The art of debate started in Greece in 500 BC. Over time, debates became popular in most civilizations, people becoming mesmerized by the idea of this way more elegant form of discourse. While the most intelligent and erudite folks in society honed their debate talents, regular folks continued to just yell at each other, use rude hand signals and yell “Whaddaya nuts?” when confronted with opinions that differed from theirs.

Thousands of years later, debates, and specifically presidential debates, necessitated a moderator, a lot of unduly fancy electronic equipment, a crew, a studio audience, lecturns with microphones and water, and a set of rules that both parties agreed to ahead of time.

This worked fairly well untill the three presidential debates that preceded the 2016 election, in which one of the candidates broke most of the rules of the debate, and possibly a couple pieces of furniture, but won the election anyway.

At the next set of presidential debates preceding the 2020 election, that same candidate assessed his performance back in 2016 and, instead of a repeat of such performance to assure a second win, he decided to ramp up his offensive behavior. This time around, in addition to his political rival, he also verbally beat up the debate moderator, the rival candidate’s son, the United States, and any number of entities not associated with politics. He also mocked his rival’s intelligence and interrupted him throughout the evening. He lost the election.  

For the third set of presidential debates, starting tomorrow night at 9 PM, those who planned the debate realized that, in lieu placing him in a small cage with a muzzle, they would have to change the rules of the game. And so, for the first time in 64 years, we have a new set of rules to accommodate a presidential candidate who refuses to be toilet-trained.

For those of you who haven’t been following the new rules, Life in the Boomer Lane now shares them with you:

  1. There will be no live studio audience, thereby assuring that the candidate of issue cannot direct his followers an order, let’s say, for example, to storm the US Capital in the event that things weren’t going well for him.

2. Muted microphones will ensure each candidate’s uninterrupted speaking time, although a lot of people have probably been scrambling to master lip-reading, in ordeer to glean the ravings of said candidate while his opponent is speaking.

3. Podiums and positions will be decided by a coin toss. This has already been accomplished. Biden won the toss (choosing tails) and will occupy the podium to the right, most likely chosen because of a boatload of research about which direction is favorable to human attention span, as well as its proximity to the bathroom. The opposing candinate, for that reason, has the final closing argument. So far, the only comment that said candidate has noted about this is, “The coin toss, like both the 2016 election and Germany’s loss in WWII, has been 100% rigged.”

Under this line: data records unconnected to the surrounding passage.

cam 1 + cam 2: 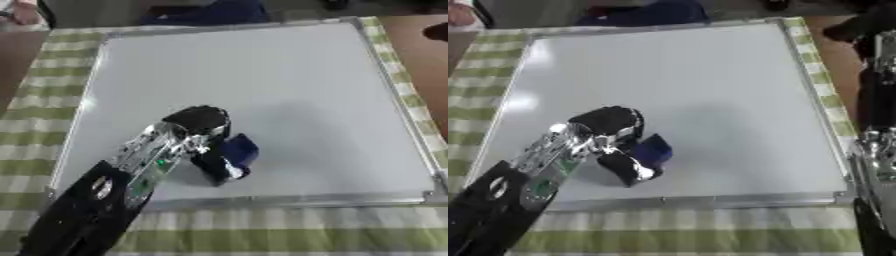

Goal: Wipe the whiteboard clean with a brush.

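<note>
The left hand [203, 131] comes in from the lower left corner and lies over the near part of the whiteboard [262, 75], with its fingers curled around a dark blue brush [240, 151]. The brush sits just at the right side of the hand and seems to touch the board surface, though the blur there makes the contact hard to confirm. The whiteboard lies flat on a table covered with a green and white checked cloth [262, 225], and its silver frame [280, 201] runs close below the hand. The board surface looks white and clean almost everywhere; I cannot make out any written marks on it, so either the writing is already gone or it is too faint to see. The right arm [875, 150] shows at the right edge of the right eye view, beside the board, but the right hand itself is at the dark upper end and I cannot tell how its fingers stand. In my judgement the wiping step is in hand, and probably late in the task. The next move calls for keeping the brush flat on the board and sweeping it sideways or away from the robot, without letting it slip from the fingers or catch on the frame.
</note>
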Robot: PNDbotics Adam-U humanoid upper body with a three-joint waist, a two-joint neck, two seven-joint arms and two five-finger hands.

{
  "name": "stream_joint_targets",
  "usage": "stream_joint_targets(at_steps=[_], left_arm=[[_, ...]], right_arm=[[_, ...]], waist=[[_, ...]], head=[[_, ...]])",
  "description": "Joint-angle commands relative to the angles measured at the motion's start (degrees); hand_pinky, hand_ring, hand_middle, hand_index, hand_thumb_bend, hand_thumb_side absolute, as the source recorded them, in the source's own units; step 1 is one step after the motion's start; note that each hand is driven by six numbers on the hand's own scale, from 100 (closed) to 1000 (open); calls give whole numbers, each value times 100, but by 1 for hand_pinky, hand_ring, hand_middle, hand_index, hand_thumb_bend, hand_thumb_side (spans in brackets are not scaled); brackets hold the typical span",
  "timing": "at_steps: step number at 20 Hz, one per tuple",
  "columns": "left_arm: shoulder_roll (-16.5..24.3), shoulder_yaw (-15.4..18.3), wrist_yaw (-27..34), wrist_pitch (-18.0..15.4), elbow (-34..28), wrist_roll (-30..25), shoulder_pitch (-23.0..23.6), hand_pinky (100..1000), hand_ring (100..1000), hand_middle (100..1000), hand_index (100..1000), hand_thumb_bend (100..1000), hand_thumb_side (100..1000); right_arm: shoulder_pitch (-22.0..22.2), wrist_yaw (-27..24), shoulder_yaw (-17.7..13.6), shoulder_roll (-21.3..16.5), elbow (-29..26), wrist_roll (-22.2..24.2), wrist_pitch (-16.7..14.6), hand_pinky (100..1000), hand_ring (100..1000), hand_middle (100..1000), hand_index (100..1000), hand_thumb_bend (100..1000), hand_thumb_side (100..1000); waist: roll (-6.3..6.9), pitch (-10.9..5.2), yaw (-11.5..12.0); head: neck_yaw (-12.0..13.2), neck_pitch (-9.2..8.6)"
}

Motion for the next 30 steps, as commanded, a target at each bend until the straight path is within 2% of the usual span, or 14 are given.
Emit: stream_joint_targets(at_steps=[1, 4, 10, 15, 20, 30], left_arm=[[1, -67, 51, -44, 17, -5, -36, 505, 632, 509, 100, 422, 489], [2, -78, 108, -53, 12, -10, -35, 495, 620, 497, 100, 379, 465], [33, -84, 161, -63, -17, -59, -40, 487, 609, 477, 100, 312, 473], [68, -69, 180, -52, -56, -94, -45, 485, 607, 474, 100, 303, 477], [174, -21, 233, -46, -182, -123, -59, 471, 586, 444, 100, 235, 458], [452, 90, 416, 17, -404, -255, -26, 451, 564, 399, 100, 207, 453]], right_arm=[[-65, -14, 6, -35, -114, 17, -3, 696, 615, 491, 500, 100, 921], [-62, -17, 5, -34, -114, 15, -5, 697, 616, 491, 500, 100, 922], [-58, -28, 11, -32, -114, 23, -2, 698, 616, 491, 500, 100, 923], [-53, -32, 9, -36, -114, 22, -3, 698, 616, 491, 500, 100, 923], [-43, -40, 14, -39, -114, 32, -5, 698, 617, 492, 499, 100, 923], [-57, -48, -22, -97, -114, -39, -65, 698, 618, 493, 500, 100, 920]], waist=[[-41, -64, -9], [-45, -66, -9], [-44, -77, -1], [-43, -88, 5], [-37, -113, 10], [-38, -92, 22]], head=[[5, -46], [3, -46], [-2, -48], [-3, -50], [-1, -60], [11, -1]])
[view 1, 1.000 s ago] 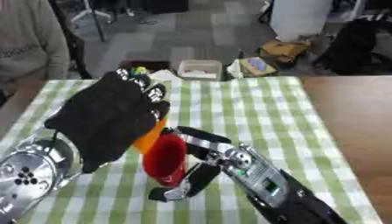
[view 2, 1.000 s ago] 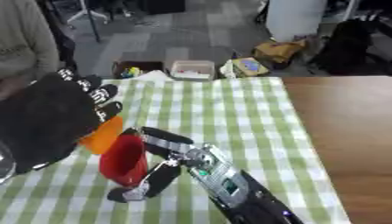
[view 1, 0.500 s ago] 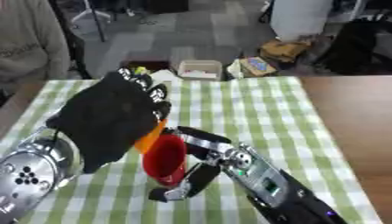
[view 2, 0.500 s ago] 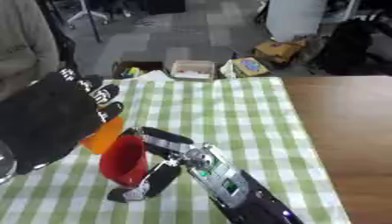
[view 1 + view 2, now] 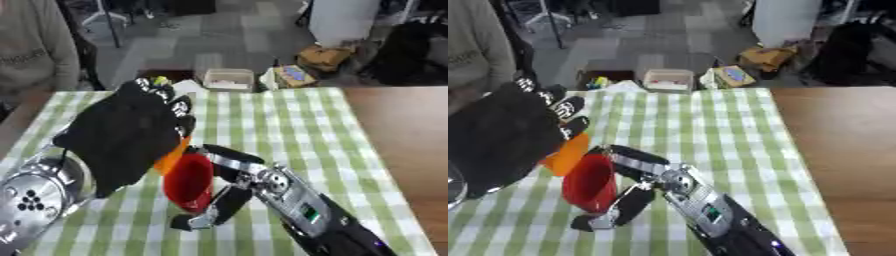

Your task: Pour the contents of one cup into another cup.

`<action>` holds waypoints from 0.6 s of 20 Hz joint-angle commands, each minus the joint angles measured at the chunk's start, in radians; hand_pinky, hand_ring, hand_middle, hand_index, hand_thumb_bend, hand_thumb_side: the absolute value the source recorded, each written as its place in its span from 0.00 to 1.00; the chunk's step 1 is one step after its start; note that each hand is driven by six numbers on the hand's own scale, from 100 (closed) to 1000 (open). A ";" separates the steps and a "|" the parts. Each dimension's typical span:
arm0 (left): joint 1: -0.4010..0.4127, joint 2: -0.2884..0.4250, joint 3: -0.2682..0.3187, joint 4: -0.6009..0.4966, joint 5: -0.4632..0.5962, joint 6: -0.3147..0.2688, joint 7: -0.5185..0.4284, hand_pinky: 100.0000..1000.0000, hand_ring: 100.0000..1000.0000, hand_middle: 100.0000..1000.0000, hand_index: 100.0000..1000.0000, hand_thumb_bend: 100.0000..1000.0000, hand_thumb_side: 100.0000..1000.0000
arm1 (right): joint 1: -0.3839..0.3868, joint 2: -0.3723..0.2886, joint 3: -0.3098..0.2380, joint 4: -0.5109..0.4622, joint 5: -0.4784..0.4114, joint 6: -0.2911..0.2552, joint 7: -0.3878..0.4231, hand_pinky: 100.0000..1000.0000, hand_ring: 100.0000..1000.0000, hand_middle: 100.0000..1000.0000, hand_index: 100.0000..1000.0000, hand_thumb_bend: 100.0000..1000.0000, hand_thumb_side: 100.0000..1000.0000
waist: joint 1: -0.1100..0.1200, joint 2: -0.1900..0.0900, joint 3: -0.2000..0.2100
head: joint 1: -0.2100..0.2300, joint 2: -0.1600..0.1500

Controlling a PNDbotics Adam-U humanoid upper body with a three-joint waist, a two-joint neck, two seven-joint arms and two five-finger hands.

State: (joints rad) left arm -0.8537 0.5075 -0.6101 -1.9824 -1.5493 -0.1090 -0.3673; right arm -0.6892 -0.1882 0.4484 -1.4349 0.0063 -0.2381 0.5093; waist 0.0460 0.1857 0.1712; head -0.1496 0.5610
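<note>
Gripping the red cup [image 5: 188, 182] with our right hand [image 5: 229, 186], fingers and thumb curled round its sides, we have it on the green-checked tablecloth [image 5: 289, 130] near the table's front. Our left hand [image 5: 127, 132] is closed round the orange cup [image 5: 566, 154], tipped just above and left of the red one.

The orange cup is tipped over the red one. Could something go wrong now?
Maybe. The orange cup sits tilted at the red cup's rim, so what it holds could fall onto the checked cloth. The left hand hides most of the orange cup, so aiming looks hard. The right hand grips the red cup at its side; a nudge might tip it.
</note>
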 commanded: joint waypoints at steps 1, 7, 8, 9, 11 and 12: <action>-0.018 0.007 0.039 -0.018 0.004 0.022 0.017 0.10 0.00 0.00 0.45 0.54 0.00 | -0.016 -0.009 -0.011 -0.016 -0.007 -0.002 0.000 0.08 0.17 0.33 0.35 0.32 0.00 | 0.001 -0.016 0.001 | 0.001 -0.002; -0.051 0.031 0.094 -0.018 0.026 0.029 0.085 0.11 0.00 0.00 0.45 0.54 0.00 | -0.013 -0.011 -0.012 -0.013 -0.008 -0.002 -0.001 0.08 0.17 0.33 0.36 0.32 0.00 | 0.003 -0.020 0.007 | 0.000 -0.001; -0.053 0.032 0.095 -0.018 0.028 0.025 0.092 0.11 0.00 0.00 0.45 0.54 0.00 | -0.013 -0.011 -0.012 -0.013 -0.008 -0.002 -0.001 0.08 0.17 0.33 0.36 0.32 0.00 | 0.003 -0.020 0.007 | 0.000 0.000; -0.054 0.031 0.095 -0.018 0.030 0.020 0.096 0.11 0.00 0.00 0.45 0.54 0.00 | -0.012 -0.011 -0.012 -0.013 -0.008 -0.002 -0.001 0.08 0.17 0.33 0.36 0.32 0.00 | 0.003 -0.020 0.007 | 0.001 0.000; -0.051 0.027 0.085 -0.018 0.028 0.010 0.093 0.11 0.00 0.00 0.45 0.54 0.00 | -0.012 -0.011 -0.013 -0.012 -0.009 -0.002 -0.001 0.08 0.17 0.33 0.36 0.32 0.00 | 0.003 -0.020 0.006 | 0.001 -0.001; -0.047 0.025 0.077 -0.018 0.025 0.006 0.087 0.11 0.00 0.00 0.45 0.54 0.00 | -0.012 -0.010 -0.012 -0.013 -0.009 -0.002 -0.001 0.08 0.17 0.33 0.36 0.32 0.00 | 0.003 -0.020 0.005 | 0.002 -0.001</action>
State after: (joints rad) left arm -0.8858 0.5175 -0.5401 -1.9824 -1.5252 -0.0978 -0.2812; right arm -0.6861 -0.1893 0.4439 -1.4347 0.0061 -0.2381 0.5093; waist 0.0473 0.1849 0.1766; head -0.1505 0.5610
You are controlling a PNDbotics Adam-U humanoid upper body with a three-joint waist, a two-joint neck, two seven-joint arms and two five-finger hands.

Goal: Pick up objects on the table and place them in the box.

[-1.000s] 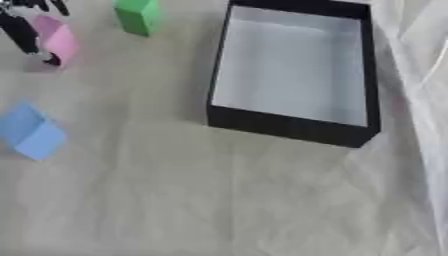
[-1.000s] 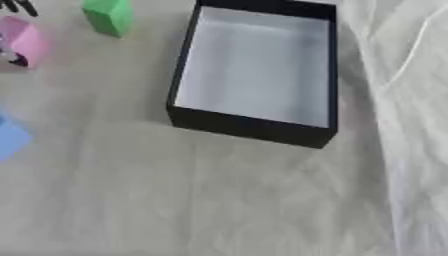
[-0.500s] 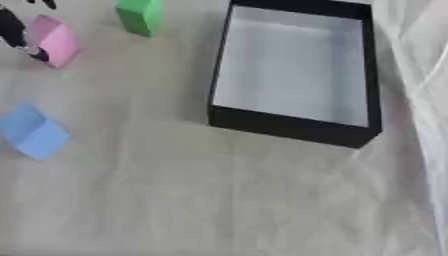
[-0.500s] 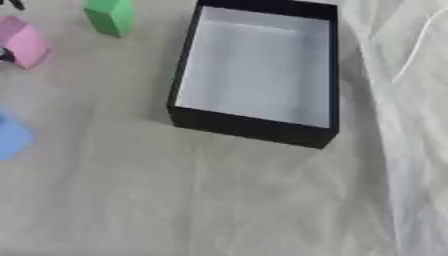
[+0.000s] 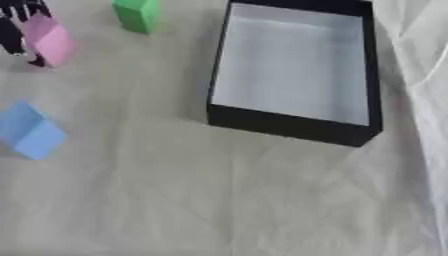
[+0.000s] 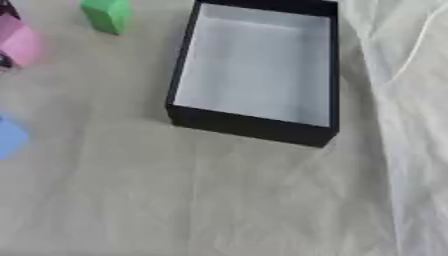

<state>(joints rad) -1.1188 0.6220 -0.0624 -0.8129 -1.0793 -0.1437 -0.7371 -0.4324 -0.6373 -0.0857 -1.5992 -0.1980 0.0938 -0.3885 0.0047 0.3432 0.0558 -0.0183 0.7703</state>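
Note:
At the top left edge of the left eye view, my left hand (image 5: 15,22) has its dark fingers curled round a pink block (image 5: 51,40). The block is tilted, and most of the hand is cut off by the picture's edge. A green block (image 5: 137,14) stands on the cloth at the far side, left of the box. A blue block (image 5: 31,132) lies tilted at the left edge, nearer to me. The black box (image 5: 284,127) with a pale inside sits right of centre and holds nothing. My right hand shows in no view.
A wrinkled pale cloth (image 5: 219,200) covers the table. Along the right side the cloth rises in folds (image 6: 402,75) close to the box's right wall.
The left hand has drawn slightly toward the upper left edge with the pink block, so less of it shows. The other blocks and the box have not moved.

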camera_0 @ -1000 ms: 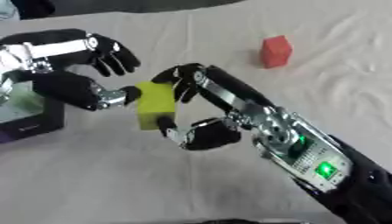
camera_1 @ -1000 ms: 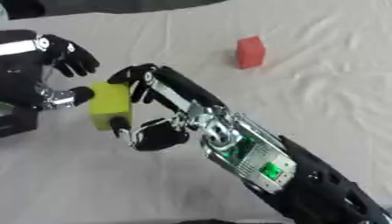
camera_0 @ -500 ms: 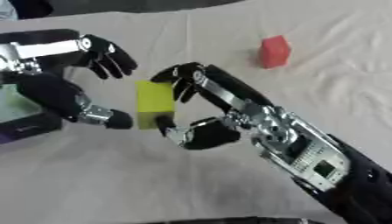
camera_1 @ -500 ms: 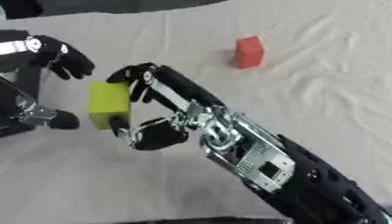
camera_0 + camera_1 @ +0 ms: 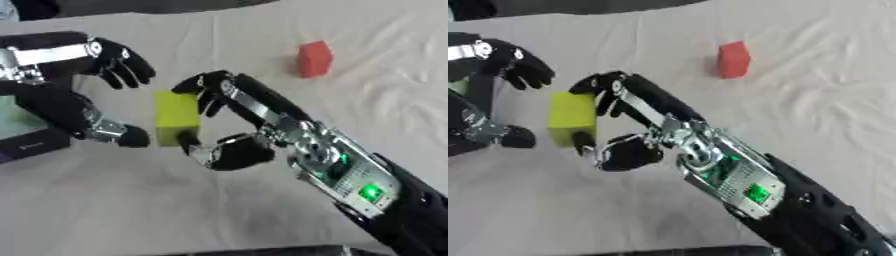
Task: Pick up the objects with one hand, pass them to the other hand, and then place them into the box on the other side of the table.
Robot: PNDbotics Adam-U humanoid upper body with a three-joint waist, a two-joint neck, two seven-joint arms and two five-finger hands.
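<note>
Black and silver, the right hand (image 5: 229, 125) reached in from the lower right corner, its long forearm crossing the table diagonally, and pinched a yellow-green rectangular block (image 5: 175, 117) between curled upper fingers and a thumb below it. The block stood upright above the cloth, left of centre, its faces flat and matt. The left hand (image 5: 83, 95) came in from the left edge with its fingers spread above and its thumb tip low, just beside the block's left face; whether it touched could not be told. A cream-coloured, wrinkled tablecloth (image 5: 376, 95) covered the table. A red block (image 5: 313, 58) stood on it well apart, toward the upper right. At the left edge a dark box (image 5: 26, 142) showed a pale green inside; its contents could not be made out.
</note>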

4. No props or pre-written notes will be permitted. It isn’t clear whether one of the candidate’s hands will be examined before the debate starts. Said candidate has already declared on Fox News that he intends to get “a lot of religious and patriotic tattoos on his hands and arms” before the debate and “nobody better get too close to him or else.”

5. Each candidate will be given a pen and a pad of paper with which to take notes. LBL could find no wording in the event one of the candidates used his notepaper to make spitballs and throw them at the other candidate.

6. Each candidate will be given a bottle of water. This, in itself, can result in any number of unfortunate events. LBL hopes that all of those possibilities have been considered at length.

LBL doesn’t know if that old saying about death and taxes being the only things that are unavoidable is actually true, but she does know that if you give humans a bunch of rules , the first thing many of them will do is to figure out a way to break them. It goes without saying that this evening’s debate will be a true test of that theory.